_What you should do_
An exact restatement of the data is required, with the images omitted.

Records from a dataset:
======

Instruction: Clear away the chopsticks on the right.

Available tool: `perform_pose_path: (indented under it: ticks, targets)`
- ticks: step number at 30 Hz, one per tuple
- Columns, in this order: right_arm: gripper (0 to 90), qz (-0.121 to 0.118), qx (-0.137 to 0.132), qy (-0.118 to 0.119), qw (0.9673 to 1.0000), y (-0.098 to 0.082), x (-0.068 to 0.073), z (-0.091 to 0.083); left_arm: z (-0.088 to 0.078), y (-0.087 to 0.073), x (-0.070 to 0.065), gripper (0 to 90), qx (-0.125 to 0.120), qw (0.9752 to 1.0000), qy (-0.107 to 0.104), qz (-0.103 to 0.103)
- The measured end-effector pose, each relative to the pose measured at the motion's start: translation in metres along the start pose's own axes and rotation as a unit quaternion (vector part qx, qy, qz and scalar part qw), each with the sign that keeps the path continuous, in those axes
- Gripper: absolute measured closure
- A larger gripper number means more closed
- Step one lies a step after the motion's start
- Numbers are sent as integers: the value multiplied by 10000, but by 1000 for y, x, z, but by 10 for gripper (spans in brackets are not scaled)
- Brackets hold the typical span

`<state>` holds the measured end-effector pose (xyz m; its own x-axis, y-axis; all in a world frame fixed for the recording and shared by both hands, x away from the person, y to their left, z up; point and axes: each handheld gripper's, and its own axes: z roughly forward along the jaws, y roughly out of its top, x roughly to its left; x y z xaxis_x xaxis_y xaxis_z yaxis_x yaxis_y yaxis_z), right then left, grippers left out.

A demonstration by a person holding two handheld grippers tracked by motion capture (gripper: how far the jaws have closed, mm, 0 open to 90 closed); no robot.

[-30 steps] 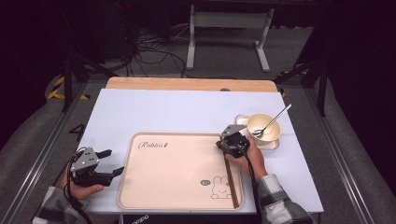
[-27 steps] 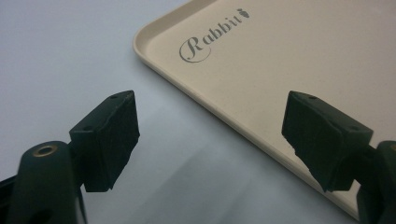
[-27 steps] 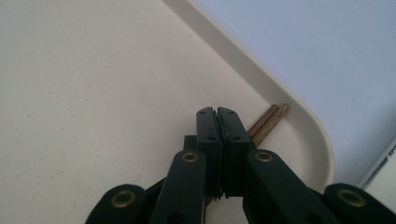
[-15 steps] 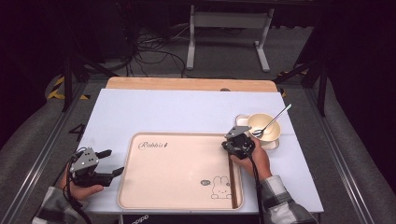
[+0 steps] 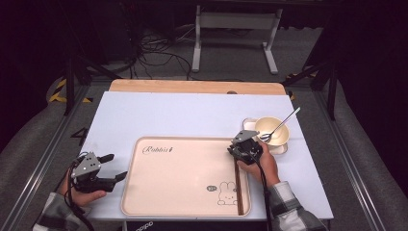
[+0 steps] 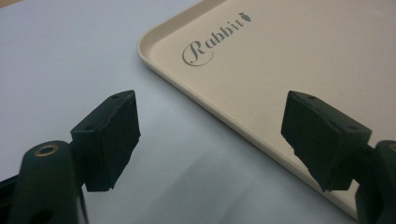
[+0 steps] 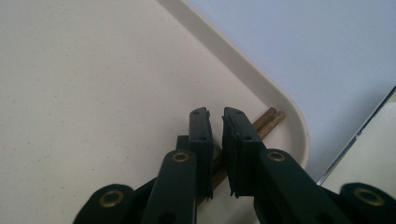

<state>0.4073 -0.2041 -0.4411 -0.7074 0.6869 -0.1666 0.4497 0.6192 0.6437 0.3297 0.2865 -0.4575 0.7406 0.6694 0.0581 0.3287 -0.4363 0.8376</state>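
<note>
White sheeting is covering the table [image 5: 192, 113], with dark floor and cables lying beyond its far edge. Sitting on the near half is a beige tray [image 5: 183, 202] printed with "Rabbit" and a small bunny. Brown chopsticks [image 5: 237, 185] are lying along the tray's right rim, running near to far. Right gripper [image 5: 245, 149] is hovering over their far ends at the tray's far right corner; its jaws have just been opening and are standing a narrow slit apart, with the chopsticks [image 7: 266, 125] lying on the tray under them, no longer pinched. Just right of it, a pale bowl [image 5: 275, 137] is holding a metal spoon [image 5: 281, 125]. Left gripper [image 5: 108, 167] is resting off the tray's left edge, jaws spread wide with nothing between them.
</note>
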Motion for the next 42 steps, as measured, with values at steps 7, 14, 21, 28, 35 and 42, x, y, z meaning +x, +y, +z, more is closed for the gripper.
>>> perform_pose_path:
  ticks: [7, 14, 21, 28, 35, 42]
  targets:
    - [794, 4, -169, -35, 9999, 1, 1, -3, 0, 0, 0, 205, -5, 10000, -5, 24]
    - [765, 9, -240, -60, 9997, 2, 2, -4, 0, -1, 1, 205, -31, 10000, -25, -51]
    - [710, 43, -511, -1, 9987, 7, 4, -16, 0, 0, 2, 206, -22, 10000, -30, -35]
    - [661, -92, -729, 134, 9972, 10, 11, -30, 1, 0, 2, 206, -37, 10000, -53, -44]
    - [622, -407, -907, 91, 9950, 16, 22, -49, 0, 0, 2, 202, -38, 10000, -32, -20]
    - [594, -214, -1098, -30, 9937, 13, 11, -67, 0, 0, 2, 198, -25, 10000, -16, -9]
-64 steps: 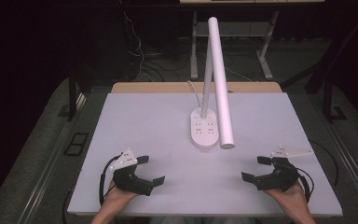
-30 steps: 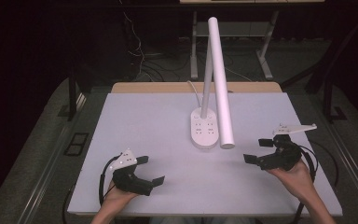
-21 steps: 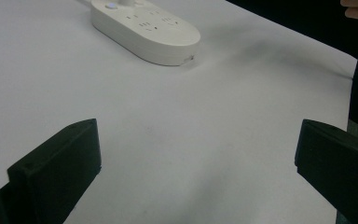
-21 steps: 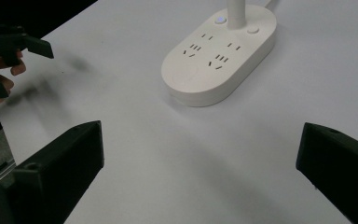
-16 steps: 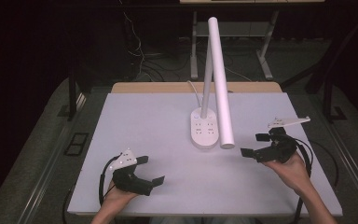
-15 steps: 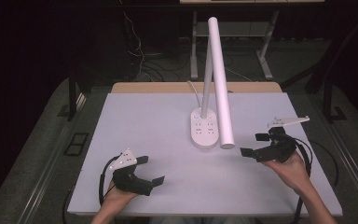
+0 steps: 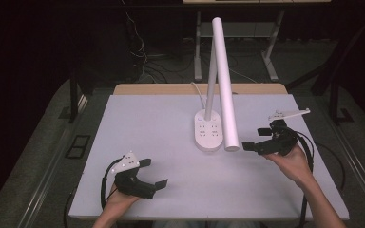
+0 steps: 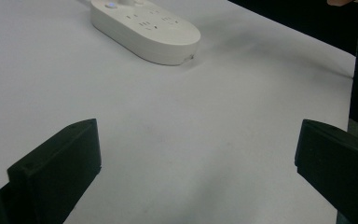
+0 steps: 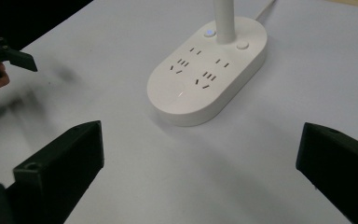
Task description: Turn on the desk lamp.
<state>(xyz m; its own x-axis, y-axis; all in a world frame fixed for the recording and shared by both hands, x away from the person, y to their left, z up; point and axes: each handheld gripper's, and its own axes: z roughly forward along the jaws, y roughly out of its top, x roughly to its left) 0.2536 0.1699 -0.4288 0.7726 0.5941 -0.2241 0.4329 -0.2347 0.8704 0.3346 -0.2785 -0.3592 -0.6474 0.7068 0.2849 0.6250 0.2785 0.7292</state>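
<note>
The right tool (image 7: 259, 138), jaws spread wide and empty, is held at the right centre of the high view, just beside the lamp (image 7: 208, 135) base at mid-frame. The left tool (image 7: 153, 173), also gaping, is rested on the white worktop (image 7: 147, 123) at lower left, well apart.

A lab recording bay, by the look of it: a plain white table (image 7: 161, 142) set on a dark floor, blackness all around. At twelve o'clock, loose cables (image 7: 145, 59) trail beneath another metal-legged bench (image 7: 237, 28). On the table stands just a white desk lamp (image 7: 221, 90) with sockets built into its base.
</note>
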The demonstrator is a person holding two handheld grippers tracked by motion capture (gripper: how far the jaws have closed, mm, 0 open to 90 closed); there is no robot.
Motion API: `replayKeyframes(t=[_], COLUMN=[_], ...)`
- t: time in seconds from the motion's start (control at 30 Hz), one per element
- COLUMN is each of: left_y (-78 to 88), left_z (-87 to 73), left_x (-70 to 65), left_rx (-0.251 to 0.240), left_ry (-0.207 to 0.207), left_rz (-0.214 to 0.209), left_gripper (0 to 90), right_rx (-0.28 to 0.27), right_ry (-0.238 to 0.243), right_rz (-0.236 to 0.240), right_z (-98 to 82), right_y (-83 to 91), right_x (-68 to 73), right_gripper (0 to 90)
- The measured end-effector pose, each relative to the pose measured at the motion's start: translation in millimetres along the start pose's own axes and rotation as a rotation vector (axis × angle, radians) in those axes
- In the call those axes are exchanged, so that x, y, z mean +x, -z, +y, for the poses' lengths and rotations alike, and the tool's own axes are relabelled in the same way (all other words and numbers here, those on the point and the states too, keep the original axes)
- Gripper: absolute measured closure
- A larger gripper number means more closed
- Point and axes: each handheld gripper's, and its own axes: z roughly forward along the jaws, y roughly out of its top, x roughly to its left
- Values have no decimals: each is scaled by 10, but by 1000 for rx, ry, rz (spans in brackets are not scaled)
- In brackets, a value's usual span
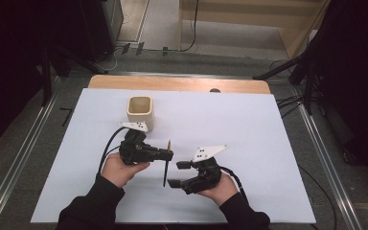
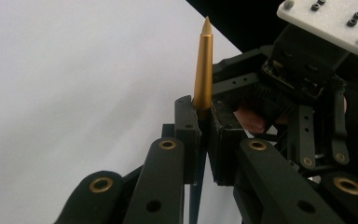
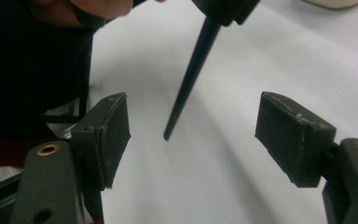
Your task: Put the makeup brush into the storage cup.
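Nearest us, our right gripper [image 1: 178, 173] stands wide open, nothing between its pads. Just beyond, our left gripper [image 1: 168, 154] clamps the pen [image 1: 166, 167] mid-shaft above the table [image 1: 268, 143]. We judge a handover finished; next, carry it to the cup [image 1: 139, 113].

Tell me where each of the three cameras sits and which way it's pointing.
High view: above the person's side, looking forward and down on the white table; both hands, sleeves, both grippers, beige cup.
Left gripper view: rides the left gripper, looking along jaws shut on a gold-tipped pen.
Right gripper view: rides the right gripper, looking along open jaws.
Shared: all three show the pen.
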Motion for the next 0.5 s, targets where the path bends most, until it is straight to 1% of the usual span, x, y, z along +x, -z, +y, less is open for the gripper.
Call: replayKeyframes(t=[0.07,0.17,0.3,0.4,0.47,0.5], left_y=[1,-3,-5,1,12,18], left_z=[-1,-6,-2,6,11,11], left_x=[5,4,22,30,33,35], left_rx=[11,29,53,73,76,74], left_ry=[-3,-13,-23,-36,-47,-44], left_rz=[-8,-5,-3,3,9,4], left_gripper=[838,838,838,838,837,837], right_rx=[16,43,73,97,113,118], right_ry=[22,53,83,107,120,128], right_rz=[-6,-21,-29,-10,-11,-10], right_z=[-2,-8,-11,-10,-16,-19], right_y=[15,45,75,85,90,94], right_x=[-13,-42,-69,-84,-96,-104], right_gripper=[266,267,267,267,266,266])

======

_Exercise output_
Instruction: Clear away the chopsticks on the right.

Available tool: `perform_pose_path: (indented under it: ticks, targets)`
- ticks: step number at 30 Hz, one per tuple
- Columns, in this order: right_arm: gripper (0 to 90), qz (-0.121 to 0.118), qx (-0.137 to 0.132), qy (-0.118 to 0.119), qw (0.9673 to 1.0000), y (-0.098 to 0.082), x (-0.068 to 0.073), z (-0.091 to 0.083); left_arm: z (-0.088 to 0.078), y (-0.087 to 0.073), x (-0.070 to 0.065), gripper (0 to 90), qx (-0.125 to 0.120), qw (0.9752 to 1.0000), qy (-0.107 to 0.104), qz (-0.103 to 0.103)
- The measured end-effector pose, each relative to the pose measured at the motion's start: translation in metres along the start pose's own axes and rotation as a unit quaternion (vector part qx, qy, qz and scalar part qw), each with the sign that keeps the path continuous, in those axes
- Gripper: absolute measured closure
- A larger gripper number means more closed
- Step one lies a step after the motion's start
- Numbers are sent as integers: the value multiplied by 10000, but by 1000 for y, x, z, but by 10 for gripper (spans in brackets are not scaled)
- Brackets hold the typical span

`<state>` holds the measured end-effector pose (xyz m; its own x-axis, y-axis; all in a world frame fixed for the recording and shared by both hands, x away from the person, y to their left, z up; point and axes: each handheld gripper's, and its own axes: z roughly forward along the jaws, y roughly out of its top, x roughly to its left; x y z xaxis_x xaxis_y xaxis_z yaxis_x yaxis_y yaxis_z), right then left, grippers left out.

A demonstration by a person holding two handheld grippers tracked by motion capture (gripper: how far the jaws have closed, mm, 0 open to 90 closed); no robot.

[-30 steps] 
[-27 steps] 
[-27 steps] 
[-15 steps] 
[+0 steps] 
[+0 steps] 
[+0 steps] 

<state>0.4073 -0.2041 -0.4411 -0.7074 0.6869 -0.1666 0.4497 0.6192 0.6437 0.3297 0.2865 -0.4575 0.7406 0.6694 0.0581 0.3287 -0.4363 0.8376</state>
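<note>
White sheeting is covering the table [image 5: 192, 113], with dark floor and cables lying beyond its far edge. Sitting on the near half is a beige tray [image 5: 183, 202] printed with "Rabbit" and a small bunny. Brown chopsticks [image 5: 237, 185] are lying along the tray's right rim, running near to far. Right gripper [image 5: 245, 149] is hovering over their far ends at the tray's far right corner; its jaws have just been opening and are standing a narrow slit apart, with the chopsticks [image 7: 266, 125] lying on the tray under them, no longer pinched. Just right of it, a pale bowl [image 5: 275, 137] is holding a metal spoon [image 5: 281, 125]. Left gripper [image 5: 108, 167] is resting off the tray's left edge, jaws spread wide with nothing between them.
</note>
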Motion for the next 42 steps, as measured, with values at steps 7, 14, 21, 28, 35 and 42, x, y, z meaning +x, +y, +z, more is closed for the gripper.
>>> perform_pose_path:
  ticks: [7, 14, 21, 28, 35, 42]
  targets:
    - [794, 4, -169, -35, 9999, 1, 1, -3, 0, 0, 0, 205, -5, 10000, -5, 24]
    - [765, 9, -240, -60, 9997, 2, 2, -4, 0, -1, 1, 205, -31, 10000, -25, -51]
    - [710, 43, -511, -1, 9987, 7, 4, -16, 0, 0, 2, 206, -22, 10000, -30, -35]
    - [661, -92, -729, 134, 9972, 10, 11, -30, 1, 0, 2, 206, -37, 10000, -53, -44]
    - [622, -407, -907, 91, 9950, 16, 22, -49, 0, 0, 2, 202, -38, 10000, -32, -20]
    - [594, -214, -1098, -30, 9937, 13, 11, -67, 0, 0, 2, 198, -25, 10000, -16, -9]
-64 steps: 
-30 steps: 
-21 steps: 
-21 steps: 
-16 steps: 
-15 steps: 
+0 steps: 
+0 steps: 
+0 steps: 
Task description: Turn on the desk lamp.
<state>(xyz m; its own x-axis, y-axis; all in a world frame fixed for the recording and shared by both hands, x away from the person, y to their left, z up; point and axes: each handheld gripper's, and its own axes: z roughly forward along the jaws, y roughly out of its top, x roughly to its left) 0.2536 0.1699 -0.4288 0.7726 0.5941 -0.2241 0.4329 -0.2347 0.8704 0.3346 -0.2785 -0.3592 -0.6474 0.7068 0.2849 0.6250 0.2785 0.7292</state>
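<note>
The right tool (image 7: 259, 138), jaws spread wide and empty, is held at the right centre of the high view, just beside the lamp (image 7: 208, 135) base at mid-frame. The left tool (image 7: 153, 173), also gaping, is rested on the white worktop (image 7: 147, 123) at lower left, well apart.

A lab recording bay, by the look of it: a plain white table (image 7: 161, 142) set on a dark floor, blackness all around. At twelve o'clock, loose cables (image 7: 145, 59) trail beneath another metal-legged bench (image 7: 237, 28). On the table stands just a white desk lamp (image 7: 221, 90) with sockets built into its base.
</note>
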The demonstrator is a person holding two handheld grippers tracked by motion capture (gripper: how far the jaws have closed, mm, 0 open to 90 closed); there is no robot.
Motion API: `replayKeyframes(t=[_], COLUMN=[_], ...)`
- t: time in seconds from the motion's start (control at 30 Hz), one per element
- COLUMN is each of: left_y (-78 to 88), left_z (-87 to 73), left_x (-70 to 65), left_rx (-0.251 to 0.240), left_ry (-0.207 to 0.207), left_rz (-0.214 to 0.209), left_gripper (0 to 90), right_rx (-0.28 to 0.27), right_ry (-0.238 to 0.243), right_rz (-0.236 to 0.240), right_z (-98 to 82), right_y (-83 to 91), right_x (-68 to 73), right_gripper (0 to 90)
- The measured end-effector pose, each relative to the pose measured at the motion's start: translation in millimetres along the start pose's own axes and rotation as a rotation vector (axis × angle, radians) in those axes
- In the call those axes are exchanged, so that x, y, z mean +x, -z, +y, for the poses' lengths and rotations alike, and the tool's own axes are relabelled in the same way (all other words and numbers here, those on the point and the states too, keep the original axes)
- Gripper: absolute measured closure
- A larger gripper number means more closed
- Point and axes: each handheld gripper's, and its own axes: z roughly forward along the jaws, y roughly out of its top, x roughly to its left
- Values have no decimals: each is scaled by 10, but by 1000 for rx, ry, rz (spans in brackets are not scaled)
- In brackets, a value's usual span
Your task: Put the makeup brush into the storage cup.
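Nearest us, our right gripper [image 1: 178, 173] stands wide open, nothing between its pads. Just beyond, our left gripper [image 1: 168, 154] clamps the pen [image 1: 166, 167] mid-shaft above the table [image 1: 268, 143]. We judge a handover finished; next, carry it to the cup [image 1: 139, 113].

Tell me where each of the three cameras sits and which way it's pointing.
High view: above the person's side, looking forward and down on the white table; both hands, sleeves, both grippers, beige cup.
Left gripper view: rides the left gripper, looking along jaws shut on a gold-tipped pen.
Right gripper view: rides the right gripper, looking along open jaws.
Shared: all three show the pen.
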Motion for the next 0.5 s, targets where the path bends most, until it is straight to 1% of the usual span, x, y, z along +x, -z, +y, less is open for the gripper.
Call: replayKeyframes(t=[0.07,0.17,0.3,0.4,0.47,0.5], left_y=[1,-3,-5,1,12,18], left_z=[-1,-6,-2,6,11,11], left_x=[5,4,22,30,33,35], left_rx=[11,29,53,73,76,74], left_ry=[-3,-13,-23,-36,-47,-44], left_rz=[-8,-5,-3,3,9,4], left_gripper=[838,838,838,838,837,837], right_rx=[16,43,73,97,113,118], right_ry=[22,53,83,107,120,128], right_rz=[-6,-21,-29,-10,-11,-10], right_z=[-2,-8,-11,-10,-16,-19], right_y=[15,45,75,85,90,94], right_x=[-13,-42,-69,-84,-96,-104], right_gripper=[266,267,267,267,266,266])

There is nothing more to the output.